== EXERCISE INSTRUCTIONS ==
Return the data below exactly, please, but drop the pictures.

== DATASET EXCERPT ==
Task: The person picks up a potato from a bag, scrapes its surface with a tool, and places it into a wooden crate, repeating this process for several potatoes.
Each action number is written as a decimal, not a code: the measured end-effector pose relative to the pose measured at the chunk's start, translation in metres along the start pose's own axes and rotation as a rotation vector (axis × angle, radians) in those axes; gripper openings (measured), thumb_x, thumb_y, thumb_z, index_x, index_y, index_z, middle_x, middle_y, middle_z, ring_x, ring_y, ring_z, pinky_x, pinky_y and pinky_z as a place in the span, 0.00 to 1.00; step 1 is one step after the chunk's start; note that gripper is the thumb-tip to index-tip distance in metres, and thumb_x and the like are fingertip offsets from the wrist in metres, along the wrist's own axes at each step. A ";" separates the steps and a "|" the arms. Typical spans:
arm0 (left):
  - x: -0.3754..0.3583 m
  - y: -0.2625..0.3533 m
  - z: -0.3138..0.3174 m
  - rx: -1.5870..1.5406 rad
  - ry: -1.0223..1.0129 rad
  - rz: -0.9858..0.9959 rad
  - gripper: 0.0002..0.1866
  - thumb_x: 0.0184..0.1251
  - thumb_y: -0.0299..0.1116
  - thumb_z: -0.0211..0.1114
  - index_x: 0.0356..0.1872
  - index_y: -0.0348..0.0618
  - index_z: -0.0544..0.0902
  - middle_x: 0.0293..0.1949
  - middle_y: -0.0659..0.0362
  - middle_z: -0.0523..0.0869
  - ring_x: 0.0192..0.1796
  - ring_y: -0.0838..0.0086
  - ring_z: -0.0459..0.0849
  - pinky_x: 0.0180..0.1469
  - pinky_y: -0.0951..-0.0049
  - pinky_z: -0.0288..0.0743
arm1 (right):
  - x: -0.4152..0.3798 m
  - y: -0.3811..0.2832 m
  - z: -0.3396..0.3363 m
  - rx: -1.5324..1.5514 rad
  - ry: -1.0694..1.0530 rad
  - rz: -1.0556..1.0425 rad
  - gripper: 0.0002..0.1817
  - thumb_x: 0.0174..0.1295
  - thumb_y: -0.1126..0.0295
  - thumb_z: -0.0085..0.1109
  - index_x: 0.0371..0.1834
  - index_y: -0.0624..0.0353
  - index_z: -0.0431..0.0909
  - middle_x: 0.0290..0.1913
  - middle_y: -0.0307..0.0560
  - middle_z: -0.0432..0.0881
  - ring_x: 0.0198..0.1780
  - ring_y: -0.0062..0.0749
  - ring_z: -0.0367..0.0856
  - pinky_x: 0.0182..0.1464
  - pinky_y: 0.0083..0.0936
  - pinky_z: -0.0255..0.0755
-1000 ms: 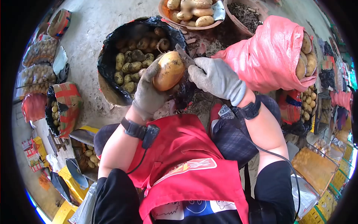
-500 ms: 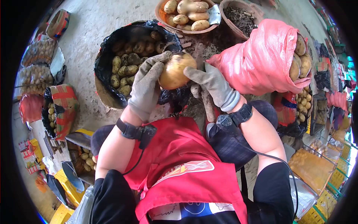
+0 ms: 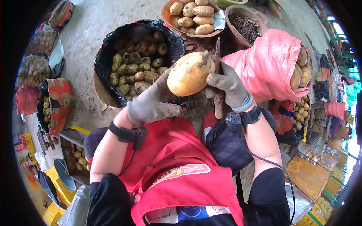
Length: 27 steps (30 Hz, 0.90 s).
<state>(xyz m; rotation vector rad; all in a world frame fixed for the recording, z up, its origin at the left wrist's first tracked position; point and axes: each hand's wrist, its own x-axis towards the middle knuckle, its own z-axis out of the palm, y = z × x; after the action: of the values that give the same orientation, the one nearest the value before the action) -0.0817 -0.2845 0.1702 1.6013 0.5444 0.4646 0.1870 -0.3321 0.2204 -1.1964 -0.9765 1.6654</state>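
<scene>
A large, pale yellow potato (image 3: pixel 190 73) with dark dirt patches is up in front of me, between my two gloved hands. My left hand (image 3: pixel 152 100) supports it from the left, its fingers partly hidden behind the potato and its thumb spread away below. At the potato's right side, my right hand (image 3: pixel 230 83) has its thumb tip against the skin. The same hand grips a long, narrow, dirt-caked knife (image 3: pixel 218 105), seen nearly edge-on. Its thin end points up past the potato and its thicker end hangs below the fingers.
A black-lined basket (image 3: pixel 98 71) holds many smaller, dirty potatoes. Cleaner large ones fill a round tub (image 3: pixel 165 17), beside a bucket of dark soil (image 3: pixel 245 28). A pink sack (image 3: pixel 256 62) of big potatoes lies at right. More sacks (image 3: pixel 62 101) stand left.
The potato has turned and moved slightly right. My left thumb has come off it and spread downward. The tool's thin upper end now shows beside the potato. The view has shifted a little.
</scene>
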 end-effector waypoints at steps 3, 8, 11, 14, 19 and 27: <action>-0.002 0.015 0.006 -0.832 -0.005 -0.158 0.58 0.60 0.21 0.82 0.88 0.51 0.54 0.76 0.56 0.75 0.73 0.69 0.78 0.65 0.66 0.82 | 0.006 0.004 0.012 -0.081 -0.064 -0.019 0.31 0.66 0.54 0.75 0.66 0.61 0.81 0.42 0.38 0.85 0.35 0.21 0.82 0.38 0.20 0.76; 0.006 0.005 0.007 -0.857 0.165 -0.132 0.55 0.59 0.20 0.82 0.86 0.46 0.58 0.76 0.57 0.75 0.72 0.69 0.79 0.66 0.66 0.82 | 0.008 0.008 0.018 -0.464 0.103 -0.188 0.17 0.76 0.61 0.65 0.58 0.61 0.82 0.42 0.51 0.86 0.33 0.38 0.86 0.36 0.31 0.80; 0.008 -0.009 0.014 -0.566 0.256 -0.034 0.57 0.57 0.25 0.84 0.86 0.44 0.58 0.77 0.54 0.74 0.76 0.66 0.76 0.77 0.63 0.72 | 0.010 0.014 0.013 -0.866 0.233 -0.358 0.13 0.78 0.60 0.60 0.48 0.59 0.82 0.36 0.58 0.86 0.32 0.50 0.88 0.34 0.39 0.81; 0.007 -0.014 0.016 -0.600 0.283 -0.052 0.57 0.56 0.19 0.83 0.85 0.42 0.58 0.75 0.54 0.76 0.75 0.67 0.77 0.78 0.62 0.73 | 0.011 0.018 0.015 -1.169 0.296 -0.471 0.14 0.76 0.59 0.61 0.35 0.57 0.80 0.28 0.61 0.84 0.33 0.60 0.86 0.34 0.48 0.80; 0.012 -0.010 0.008 -0.617 0.368 -0.131 0.54 0.58 0.23 0.84 0.84 0.42 0.61 0.73 0.54 0.78 0.72 0.67 0.80 0.73 0.64 0.78 | -0.005 0.017 0.017 -1.287 -0.014 -0.277 0.15 0.73 0.55 0.63 0.35 0.54 0.86 0.32 0.60 0.87 0.35 0.60 0.88 0.36 0.52 0.80; 0.018 -0.015 0.006 -0.074 0.433 -0.021 0.53 0.55 0.22 0.84 0.83 0.39 0.63 0.73 0.53 0.77 0.74 0.67 0.78 0.76 0.64 0.73 | 0.007 0.016 0.013 -0.066 0.173 0.064 0.35 0.70 0.48 0.75 0.71 0.59 0.76 0.45 0.37 0.84 0.28 0.15 0.79 0.27 0.17 0.72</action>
<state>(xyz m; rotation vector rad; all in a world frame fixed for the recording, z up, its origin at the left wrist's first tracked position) -0.0650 -0.2773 0.1544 1.4263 0.8574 0.8144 0.1698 -0.3320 0.2069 -1.4035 -0.9003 1.5594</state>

== RESPONSE TO THIS TASK ==
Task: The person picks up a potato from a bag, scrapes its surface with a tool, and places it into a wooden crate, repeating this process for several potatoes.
Each action number is written as a decimal, not a code: the measured end-effector pose relative to the pose measured at the chunk's start, translation in metres along the start pose's own axes and rotation as a rotation vector (axis × angle, radians) in those axes; gripper openings (measured), thumb_x, thumb_y, thumb_z, index_x, index_y, index_z, middle_x, middle_y, middle_z, ring_x, ring_y, ring_z, pinky_x, pinky_y and pinky_z as a place in the span, 0.00 to 1.00; step 1 is one step after the chunk's start; note that gripper is the thumb-tip to index-tip distance in metres, and thumb_x and the like are fingertip offsets from the wrist in metres, along the wrist's own axes at each step. A ";" separates the steps and a "|" the arms. Typical spans:
arm0 (left):
  - x: -0.3754..0.3583 m
  - y: -0.2625..0.3533 m
  - z: -0.3138..0.3174 m
  - rx: -1.5870..1.5406 rad
  - ry: -1.0223..1.0129 rad
  - rz: -0.9858..0.9959 rad
  - gripper: 0.0002..0.1866
  - thumb_x: 0.0184..0.1251
  - thumb_y: -0.0299..0.1116
  - thumb_z: -0.0211..0.1114
  - index_x: 0.0356..0.1872
  - index_y: -0.0348..0.0618
  - index_z: -0.0544..0.0902
  - middle_x: 0.0293..0.1949
  - middle_y: -0.0659..0.0362
  - middle_z: -0.0523..0.0869
  - ring_x: 0.0192..0.1796
  - ring_y: -0.0838..0.0086
  - ring_z: -0.0459..0.0849
  - pinky_x: 0.0180..0.1469
  - pinky_y: -0.0951..-0.0049
  - pinky_z: -0.0288..0.0743
arm1 (right):
  - x: -0.4152..0.3798 m
  - y: -0.3811..0.2832 m
  - z: -0.3396..0.3363 m
  - rx: -1.5324..1.5514 rad
  - ry: -1.0694..1.0530 rad
  - rz: -1.0556..1.0425 rad
  - gripper: 0.0002..0.1817
  - thumb_x: 0.0174..0.1295
  - thumb_y: -0.1126..0.0295
  - thumb_z: -0.0085..0.1109
  - index_x: 0.0371..0.1834
  - index_y: -0.0624..0.0353
  - index_z: -0.0431..0.0909
  - middle_x: 0.0290..0.1913
  - middle_y: -0.0307..0.0560
  - middle_z: -0.0432..0.0881
  - ring_x: 0.0198..0.1780
  - ring_y: -0.0062..0.0749
  - ring_z: -0.0367..0.0856
  - pinky_x: 0.0182..0.1464
  - pinky_y: 0.0083..0.0936
  - pinky_z: -0.0255..0.0755
-1000 ms: 
-500 ms: 
+0 ms: 
Length: 27 steps (30 Hz, 0.90 s).
<state>(xyz m; rotation vector rad; all in a world frame fixed for the recording, z up, its origin at the left wrist's first tracked position; point and axes: each hand's wrist, its own x-axis towards the middle knuckle, its own z-axis out of the palm, y = z × x; after the action: of the values that give the same orientation, the one nearest the value before the action) -0.0817 -0.2845 0.1702 1.6013 0.5444 0.4646 0.1870 -0.3321 0.2204 -1.1964 -0.9765 1.6654</state>
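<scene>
A large, pale yellow potato (image 3: pixel 190 73) with dark dirt patches is up in front of me, between my two gloved hands. My left hand (image 3: pixel 152 100) supports it from the left, its fingers partly hidden behind the potato and its thumb spread away below. At the potato's right side, my right hand (image 3: pixel 230 83) has its thumb tip against the skin. The same hand grips a long, narrow, dirt-caked knife (image 3: pixel 218 105), seen nearly edge-on. Its thin end points up past the potato and its thicker end hangs below the fingers.
A black-lined basket (image 3: pixel 98 71) holds many smaller, dirty potatoes. Cleaner large ones fill a round tub (image 3: pixel 165 17), beside a bucket of dark soil (image 3: pixel 245 28). A pink sack (image 3: pixel 256 62) of big potatoes lies at right. More sacks (image 3: pixel 62 101) stand left.
The potato has turned and moved slightly right. My left thumb has come off it and spread downward. The tool's thin upper end now shows beside the potato. The view has shifted a little.
</scene>
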 end-effector waypoints at steps 3, 8, 11, 14, 19 and 27: <action>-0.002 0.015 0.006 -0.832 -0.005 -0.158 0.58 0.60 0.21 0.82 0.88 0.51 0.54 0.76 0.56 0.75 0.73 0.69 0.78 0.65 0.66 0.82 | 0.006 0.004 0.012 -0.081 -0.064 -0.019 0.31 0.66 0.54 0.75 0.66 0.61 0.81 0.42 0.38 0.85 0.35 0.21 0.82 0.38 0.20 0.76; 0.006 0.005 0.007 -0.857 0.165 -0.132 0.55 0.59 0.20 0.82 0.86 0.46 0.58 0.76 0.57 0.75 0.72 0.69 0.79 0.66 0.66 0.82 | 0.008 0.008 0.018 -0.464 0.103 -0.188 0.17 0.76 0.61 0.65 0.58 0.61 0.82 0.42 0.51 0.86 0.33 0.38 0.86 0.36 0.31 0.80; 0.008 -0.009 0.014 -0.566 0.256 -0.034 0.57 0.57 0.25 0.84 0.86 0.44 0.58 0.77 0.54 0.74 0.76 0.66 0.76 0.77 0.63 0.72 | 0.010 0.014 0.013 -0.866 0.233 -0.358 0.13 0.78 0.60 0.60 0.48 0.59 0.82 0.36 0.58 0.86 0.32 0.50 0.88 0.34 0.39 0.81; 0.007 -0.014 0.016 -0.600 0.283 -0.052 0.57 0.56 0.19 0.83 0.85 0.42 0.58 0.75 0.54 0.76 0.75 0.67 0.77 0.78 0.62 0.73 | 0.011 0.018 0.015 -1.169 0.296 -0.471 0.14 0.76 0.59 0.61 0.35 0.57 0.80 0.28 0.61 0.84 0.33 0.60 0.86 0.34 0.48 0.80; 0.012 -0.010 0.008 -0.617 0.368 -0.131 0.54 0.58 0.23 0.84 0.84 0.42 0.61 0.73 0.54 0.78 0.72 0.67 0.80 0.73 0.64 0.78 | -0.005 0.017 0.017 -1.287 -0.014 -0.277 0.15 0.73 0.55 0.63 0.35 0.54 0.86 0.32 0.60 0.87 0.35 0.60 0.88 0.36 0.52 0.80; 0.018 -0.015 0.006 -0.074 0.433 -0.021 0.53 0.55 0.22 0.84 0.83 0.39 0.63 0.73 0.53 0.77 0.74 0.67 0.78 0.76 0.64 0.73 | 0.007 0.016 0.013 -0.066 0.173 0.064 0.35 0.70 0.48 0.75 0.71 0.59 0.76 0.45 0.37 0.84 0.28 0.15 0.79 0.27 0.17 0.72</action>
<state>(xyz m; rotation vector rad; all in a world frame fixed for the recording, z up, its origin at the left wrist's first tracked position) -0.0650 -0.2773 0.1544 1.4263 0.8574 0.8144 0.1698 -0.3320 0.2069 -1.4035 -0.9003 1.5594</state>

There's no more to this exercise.